-
Bug
-
Resolution: Unresolved
-
Normal
-
ACM 2.11.Z
-
None
-
False
-
None
-
False
-
-
-
Low
-
None
Description of problem:
The alert "ACMRemoteWriteError" is supposed to fire, whenever there are problems writing to external remote write endpoints such as victoriametrics. This functionality works by Observatorium-API fowarding requests from metrics-collector to both the Hub thanos-receive and any external endpoints.
This means that for each managed cluster, we expect one remote write request every 5 minutes.

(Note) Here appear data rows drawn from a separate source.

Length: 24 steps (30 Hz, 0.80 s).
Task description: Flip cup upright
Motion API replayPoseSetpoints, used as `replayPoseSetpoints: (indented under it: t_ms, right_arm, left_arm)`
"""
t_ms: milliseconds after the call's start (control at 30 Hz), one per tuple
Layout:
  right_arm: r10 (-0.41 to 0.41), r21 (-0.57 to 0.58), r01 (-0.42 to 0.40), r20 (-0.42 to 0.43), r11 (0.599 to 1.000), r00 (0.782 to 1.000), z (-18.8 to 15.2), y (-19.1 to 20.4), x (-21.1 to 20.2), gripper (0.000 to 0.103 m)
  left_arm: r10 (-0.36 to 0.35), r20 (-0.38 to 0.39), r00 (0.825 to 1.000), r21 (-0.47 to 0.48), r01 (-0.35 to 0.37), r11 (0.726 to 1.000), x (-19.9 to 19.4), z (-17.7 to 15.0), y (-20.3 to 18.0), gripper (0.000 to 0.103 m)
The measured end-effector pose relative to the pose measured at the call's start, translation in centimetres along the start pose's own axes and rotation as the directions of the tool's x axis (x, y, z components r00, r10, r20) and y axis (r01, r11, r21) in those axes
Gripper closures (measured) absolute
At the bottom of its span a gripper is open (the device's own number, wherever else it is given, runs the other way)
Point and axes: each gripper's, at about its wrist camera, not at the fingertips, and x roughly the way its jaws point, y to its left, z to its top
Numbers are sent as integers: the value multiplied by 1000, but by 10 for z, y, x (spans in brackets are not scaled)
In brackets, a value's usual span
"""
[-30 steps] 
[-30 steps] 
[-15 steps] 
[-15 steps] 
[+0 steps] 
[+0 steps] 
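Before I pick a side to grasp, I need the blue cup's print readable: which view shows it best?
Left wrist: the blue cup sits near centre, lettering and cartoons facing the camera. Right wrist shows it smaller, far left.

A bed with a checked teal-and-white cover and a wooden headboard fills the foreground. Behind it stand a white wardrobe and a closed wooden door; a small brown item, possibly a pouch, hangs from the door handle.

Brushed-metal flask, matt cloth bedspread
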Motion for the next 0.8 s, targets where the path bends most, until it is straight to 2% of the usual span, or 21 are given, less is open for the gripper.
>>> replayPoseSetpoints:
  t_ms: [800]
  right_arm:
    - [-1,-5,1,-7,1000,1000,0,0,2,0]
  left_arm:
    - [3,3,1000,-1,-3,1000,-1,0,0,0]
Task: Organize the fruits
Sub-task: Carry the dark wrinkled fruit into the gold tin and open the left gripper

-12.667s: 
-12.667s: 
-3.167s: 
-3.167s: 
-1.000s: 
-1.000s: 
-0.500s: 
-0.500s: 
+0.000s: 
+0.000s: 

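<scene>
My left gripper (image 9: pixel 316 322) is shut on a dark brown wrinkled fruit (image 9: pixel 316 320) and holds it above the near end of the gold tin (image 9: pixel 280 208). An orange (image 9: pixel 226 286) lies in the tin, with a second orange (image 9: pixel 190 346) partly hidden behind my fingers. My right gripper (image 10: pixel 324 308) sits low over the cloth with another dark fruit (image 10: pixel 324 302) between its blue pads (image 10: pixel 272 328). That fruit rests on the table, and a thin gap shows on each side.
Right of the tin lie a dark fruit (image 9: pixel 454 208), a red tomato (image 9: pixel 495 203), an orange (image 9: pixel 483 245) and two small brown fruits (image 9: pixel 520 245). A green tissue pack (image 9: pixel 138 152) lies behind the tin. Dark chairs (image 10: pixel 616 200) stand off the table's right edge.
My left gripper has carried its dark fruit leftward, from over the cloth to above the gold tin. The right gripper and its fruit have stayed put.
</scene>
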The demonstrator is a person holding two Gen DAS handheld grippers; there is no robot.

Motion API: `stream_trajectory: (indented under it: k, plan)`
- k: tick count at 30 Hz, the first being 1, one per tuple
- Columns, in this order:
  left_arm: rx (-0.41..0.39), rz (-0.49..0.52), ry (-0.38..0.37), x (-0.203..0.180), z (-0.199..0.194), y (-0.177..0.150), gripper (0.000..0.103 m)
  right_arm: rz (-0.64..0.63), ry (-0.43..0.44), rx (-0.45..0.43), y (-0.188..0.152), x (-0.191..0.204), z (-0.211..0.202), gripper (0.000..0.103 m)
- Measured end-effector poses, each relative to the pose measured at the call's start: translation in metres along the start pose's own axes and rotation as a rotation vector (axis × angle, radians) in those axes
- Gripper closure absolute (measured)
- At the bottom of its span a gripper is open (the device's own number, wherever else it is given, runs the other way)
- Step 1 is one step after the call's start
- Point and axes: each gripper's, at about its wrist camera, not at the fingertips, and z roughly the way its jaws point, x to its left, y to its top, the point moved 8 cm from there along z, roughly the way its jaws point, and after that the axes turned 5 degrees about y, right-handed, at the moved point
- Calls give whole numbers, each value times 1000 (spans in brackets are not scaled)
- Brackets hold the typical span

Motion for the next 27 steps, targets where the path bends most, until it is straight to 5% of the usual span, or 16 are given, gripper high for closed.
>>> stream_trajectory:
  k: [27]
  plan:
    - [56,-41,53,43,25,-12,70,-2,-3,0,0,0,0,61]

The alert however is defined as below. The alert is calculating the average rate per second (in the last 5 minutes) of non 200 response codes, and only fires when this comes above 10. This means that we only fire the alert when there are more than 10 errors per second. Given we only expect one remote write request per managed cluster every 5 minutes, that means the alert never reaches the threshold unless the number of manager clusters exceed 10*60*5 = 3000 at the default 5 minute scrape interval.
sum by (code)(rate(acm_remote_write_requests_total{code!~"2.*"}[5m])) > 10
Fix the above, by for example using `increase` instead and ensure that we alert if i.e a significant number of managed clusters failed (maybe 10% ?)
Version-Release number of selected component (if applicable):
2.10+
How reproducible:
always
Steps to Reproduce:
- Setup an external write endpoint
- Take down the external write endpoint
- Check that the alert never fires
Actual results:
The alert never fires
Expected results:
The alert fires